Let's use the rules of grammar to decompose this definition of "other terms" into two separate definitions, as follows:


      Any term used in Subtitle F with respect to the application of the provisions of any other subtitle shall have the same meaning as in such provisions.




      Any term used in Subtitle F in connection with the provisions of any other subtitle shall have the same meaning as in such provisions.


Now, therefore, does IRC 7701(a)(28) clarify anything?  For example, if there is a different definition of "State" in the provisions of some other subtitle, do we now know enough to decide whether or not:


(1)   that different definition should be expanded with things that are within the meaning as defined at 7701(a)(10)?  Yes or No?


(2)   the definition at 7701(a)(10) should be expanded with things that are within the meaning of that different definition?  Yes or No?


(3)   all of the above are correct?


(4)            none of the above is correct?


If you are having difficulty answering these questions, don't blame yourself.  With all this evidence staring you in the face, it is not difficult to argue that the confusion which you are experiencing is inherent in the statute and therefore deliberate.


      To confuse our separate cheering squads even more, the word "shall" means "may".  Squad leaders, let's see those pom-poms.  Since this may be most difficult for many of you to swallow without convincing proof, the following court decisions leave no doubt about the legal meaning of "shall".  In the decision of Cairo & Fulton R.R. Co. v.
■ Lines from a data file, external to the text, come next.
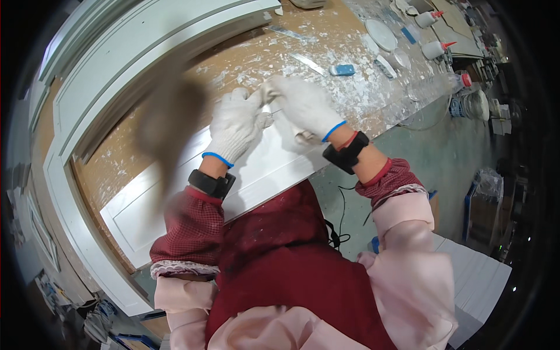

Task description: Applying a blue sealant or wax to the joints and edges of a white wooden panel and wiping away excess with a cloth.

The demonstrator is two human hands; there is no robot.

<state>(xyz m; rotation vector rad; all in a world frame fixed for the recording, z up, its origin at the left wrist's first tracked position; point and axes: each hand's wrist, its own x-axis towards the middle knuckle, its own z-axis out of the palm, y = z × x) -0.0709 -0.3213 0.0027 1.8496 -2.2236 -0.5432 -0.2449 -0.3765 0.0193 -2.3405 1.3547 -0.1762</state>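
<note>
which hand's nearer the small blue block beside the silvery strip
Right: the white-gloved right hand is below and left of the blue block; the white-gloved left hand is farther left.

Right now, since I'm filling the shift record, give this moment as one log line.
left hand: gloved, over white framed panel | right hand: gloved, beside left hand | grasp: unclear | blue block: on workbench

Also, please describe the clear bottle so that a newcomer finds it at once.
On the brown worktable, go rightward past the right hand. At the worktable's right edge, pictured below two white squeeze bottles, is the clear bottle. Unlike them, it is see-through, with a short red cap, no pointed nozzle.
</note>
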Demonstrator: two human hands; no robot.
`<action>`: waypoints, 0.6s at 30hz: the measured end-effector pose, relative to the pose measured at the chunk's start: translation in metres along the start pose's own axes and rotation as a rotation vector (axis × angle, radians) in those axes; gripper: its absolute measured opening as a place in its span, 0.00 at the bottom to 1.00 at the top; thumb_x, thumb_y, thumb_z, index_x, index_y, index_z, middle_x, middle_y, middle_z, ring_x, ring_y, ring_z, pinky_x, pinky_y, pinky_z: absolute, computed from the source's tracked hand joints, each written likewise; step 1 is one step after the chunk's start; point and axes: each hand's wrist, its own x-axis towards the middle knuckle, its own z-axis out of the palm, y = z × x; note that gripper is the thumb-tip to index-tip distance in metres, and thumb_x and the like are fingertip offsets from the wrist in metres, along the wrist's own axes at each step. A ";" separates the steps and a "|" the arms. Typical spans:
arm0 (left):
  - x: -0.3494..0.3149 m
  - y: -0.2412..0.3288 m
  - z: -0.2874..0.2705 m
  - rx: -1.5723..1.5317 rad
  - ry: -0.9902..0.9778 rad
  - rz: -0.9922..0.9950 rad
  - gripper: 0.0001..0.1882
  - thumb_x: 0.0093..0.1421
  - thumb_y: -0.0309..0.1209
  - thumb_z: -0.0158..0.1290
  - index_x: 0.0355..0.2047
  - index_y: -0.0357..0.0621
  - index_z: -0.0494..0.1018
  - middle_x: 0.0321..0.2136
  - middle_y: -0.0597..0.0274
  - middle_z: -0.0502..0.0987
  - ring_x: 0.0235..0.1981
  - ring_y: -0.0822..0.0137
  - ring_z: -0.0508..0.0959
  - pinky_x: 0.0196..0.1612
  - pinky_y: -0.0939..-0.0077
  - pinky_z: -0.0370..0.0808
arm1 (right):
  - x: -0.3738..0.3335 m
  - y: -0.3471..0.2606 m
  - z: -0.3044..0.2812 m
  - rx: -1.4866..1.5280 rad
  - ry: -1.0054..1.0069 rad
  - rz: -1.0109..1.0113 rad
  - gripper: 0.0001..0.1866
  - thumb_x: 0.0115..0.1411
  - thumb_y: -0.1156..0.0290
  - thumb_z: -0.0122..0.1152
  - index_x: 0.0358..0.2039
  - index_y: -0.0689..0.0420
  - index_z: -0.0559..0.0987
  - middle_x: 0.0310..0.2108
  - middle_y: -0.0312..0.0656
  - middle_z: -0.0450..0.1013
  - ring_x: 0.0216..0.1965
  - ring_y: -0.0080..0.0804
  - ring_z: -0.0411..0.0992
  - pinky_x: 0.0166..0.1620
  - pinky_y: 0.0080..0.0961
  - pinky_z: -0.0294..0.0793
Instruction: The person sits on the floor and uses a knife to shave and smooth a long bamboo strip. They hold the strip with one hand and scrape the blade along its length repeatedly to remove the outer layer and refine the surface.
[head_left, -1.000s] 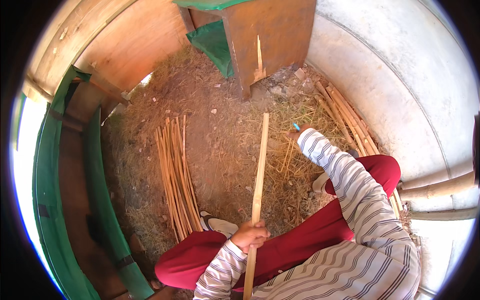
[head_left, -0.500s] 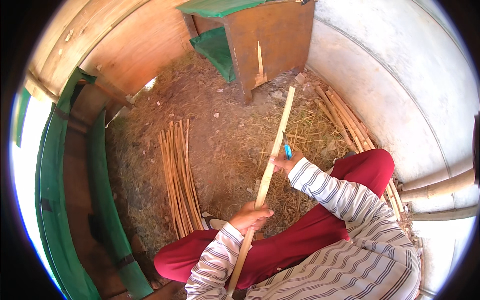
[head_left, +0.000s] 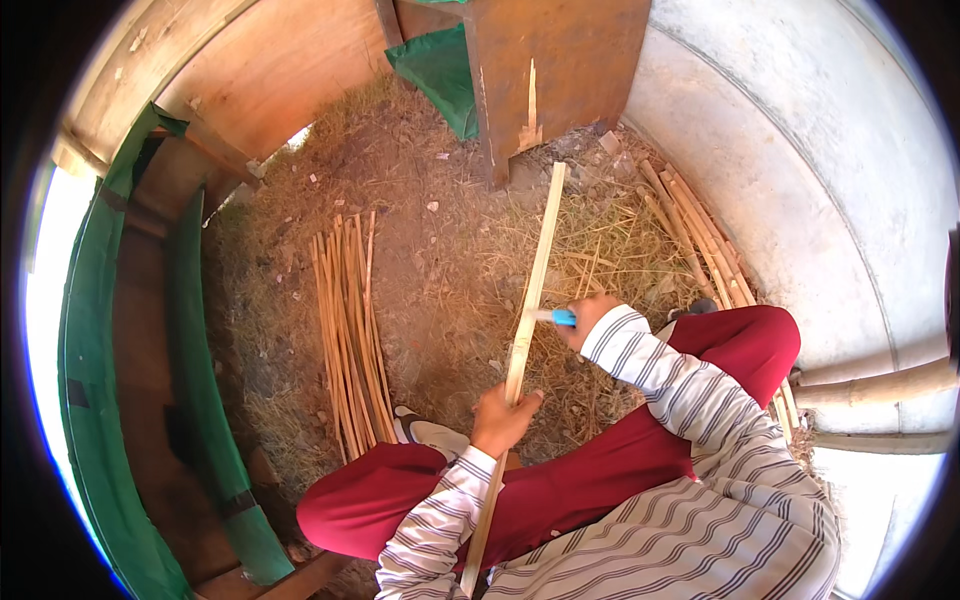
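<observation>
A long pale bamboo strip [head_left: 541,250] slants up from my lap, its far end over the straw-covered ground. My left hand [head_left: 503,420] is wrapped round it low down, just above my left forearm. In my right hand [head_left: 592,318] is a knife with a blue handle [head_left: 564,317]. Its blade [head_left: 541,315] points left and meets the strip's right edge, or lies over it; which of the two I cannot tell. The fingers of my right hand are closed round the handle and partly hidden.
A bundle of thin bamboo strips [head_left: 350,340] lies on the ground at the left. More bamboo pieces [head_left: 705,235] lie along the pale wall at the right. A wooden cabinet [head_left: 560,70] stands at the far side, and a green-covered bench [head_left: 205,370] on the left.
My right hand has let the strip go from its fingers and turned the knife, so the blade now points left across the strip. The strip has tilted slightly more upright.
</observation>
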 end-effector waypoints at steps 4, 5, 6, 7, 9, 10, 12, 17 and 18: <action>0.000 0.001 0.000 0.041 0.053 -0.002 0.19 0.55 0.40 0.57 0.19 0.35 0.70 0.11 0.57 0.71 0.14 0.67 0.71 0.23 0.66 0.70 | -0.003 -0.016 0.007 -0.150 -0.108 -0.024 0.14 0.53 0.57 0.62 0.24 0.55 0.83 0.14 0.45 0.73 0.16 0.42 0.75 0.25 0.38 0.78; 0.000 0.001 -0.001 0.041 0.046 -0.014 0.19 0.55 0.40 0.57 0.20 0.35 0.71 0.11 0.56 0.71 0.14 0.67 0.71 0.23 0.65 0.70 | -0.003 -0.020 0.007 -0.166 -0.138 -0.030 0.14 0.53 0.57 0.62 0.25 0.55 0.83 0.14 0.46 0.73 0.16 0.42 0.75 0.25 0.38 0.78; 0.000 0.001 -0.002 0.041 0.038 -0.026 0.19 0.55 0.40 0.57 0.20 0.35 0.71 0.12 0.56 0.71 0.14 0.66 0.71 0.23 0.65 0.70 | -0.003 -0.023 0.006 -0.183 -0.168 -0.036 0.13 0.53 0.57 0.62 0.25 0.55 0.83 0.14 0.46 0.73 0.17 0.42 0.75 0.24 0.38 0.78; 0.001 0.001 -0.002 0.042 0.026 -0.035 0.18 0.55 0.40 0.57 0.21 0.35 0.71 0.12 0.56 0.71 0.14 0.65 0.72 0.24 0.64 0.70 | -0.005 -0.027 0.003 -0.190 -0.197 -0.045 0.13 0.53 0.58 0.62 0.26 0.55 0.83 0.14 0.46 0.73 0.17 0.42 0.75 0.24 0.38 0.78; 0.000 0.006 -0.002 0.074 0.036 -0.023 0.19 0.55 0.40 0.57 0.20 0.35 0.71 0.12 0.55 0.72 0.15 0.62 0.73 0.24 0.64 0.71 | -0.003 -0.023 0.013 -0.176 -0.205 -0.008 0.13 0.53 0.58 0.62 0.27 0.54 0.84 0.15 0.47 0.74 0.18 0.42 0.76 0.26 0.39 0.79; -0.001 0.008 -0.002 0.090 0.042 -0.017 0.19 0.55 0.40 0.57 0.20 0.35 0.71 0.12 0.54 0.72 0.15 0.60 0.74 0.25 0.63 0.71 | -0.002 -0.022 0.017 -0.168 -0.208 0.010 0.13 0.53 0.58 0.62 0.28 0.54 0.84 0.15 0.47 0.74 0.18 0.43 0.76 0.27 0.39 0.79; 0.000 0.007 0.002 0.131 0.051 -0.020 0.18 0.54 0.40 0.58 0.22 0.35 0.71 0.14 0.52 0.74 0.18 0.57 0.76 0.27 0.63 0.72 | -0.001 -0.018 0.020 -0.159 -0.243 0.019 0.13 0.53 0.59 0.62 0.30 0.55 0.84 0.18 0.48 0.75 0.22 0.44 0.77 0.31 0.40 0.80; -0.003 0.008 0.002 0.196 0.008 -0.051 0.15 0.49 0.35 0.60 0.28 0.34 0.71 0.21 0.46 0.76 0.25 0.52 0.78 0.32 0.62 0.74 | 0.000 -0.031 0.003 -0.145 -0.348 0.124 0.14 0.52 0.60 0.63 0.34 0.55 0.84 0.27 0.51 0.78 0.31 0.47 0.78 0.39 0.42 0.79; -0.004 0.007 0.002 0.216 0.010 -0.032 0.15 0.48 0.33 0.60 0.28 0.34 0.71 0.22 0.45 0.76 0.26 0.52 0.79 0.32 0.62 0.74 | 0.000 -0.035 -0.003 -0.135 -0.369 0.148 0.14 0.52 0.61 0.63 0.34 0.56 0.83 0.29 0.52 0.78 0.33 0.47 0.78 0.40 0.42 0.79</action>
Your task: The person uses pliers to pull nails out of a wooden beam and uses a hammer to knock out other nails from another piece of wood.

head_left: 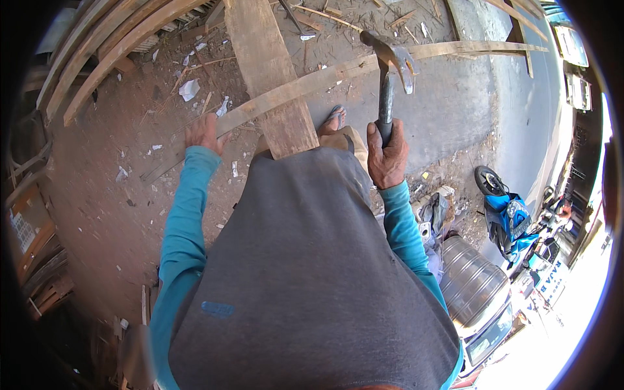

Hecht, 95 U.S. 170, the U.S. Supreme Court stated:


      As against the government the word "shall" when used in statutes, is to be construed as "may," unless a contrary intention is manifest.


[emphasis added]


Does the IRC manifest a contrary intent?  In the decision of George Williams College v. Village of Williams Bay, 7 N.W.2d 891, the Supreme Court of Wisconsin stated:


      "Shall" in a statute may be construed to mean "may" in order to avoid constitutional doubt.


In the decision of Gow v. Consolidated Coppermines Corp., 165 Atlantic 136, that court stated:


      If necessary to avoid unconstitutionality of a statute, "shall" will be deemed equivalent to "may" ....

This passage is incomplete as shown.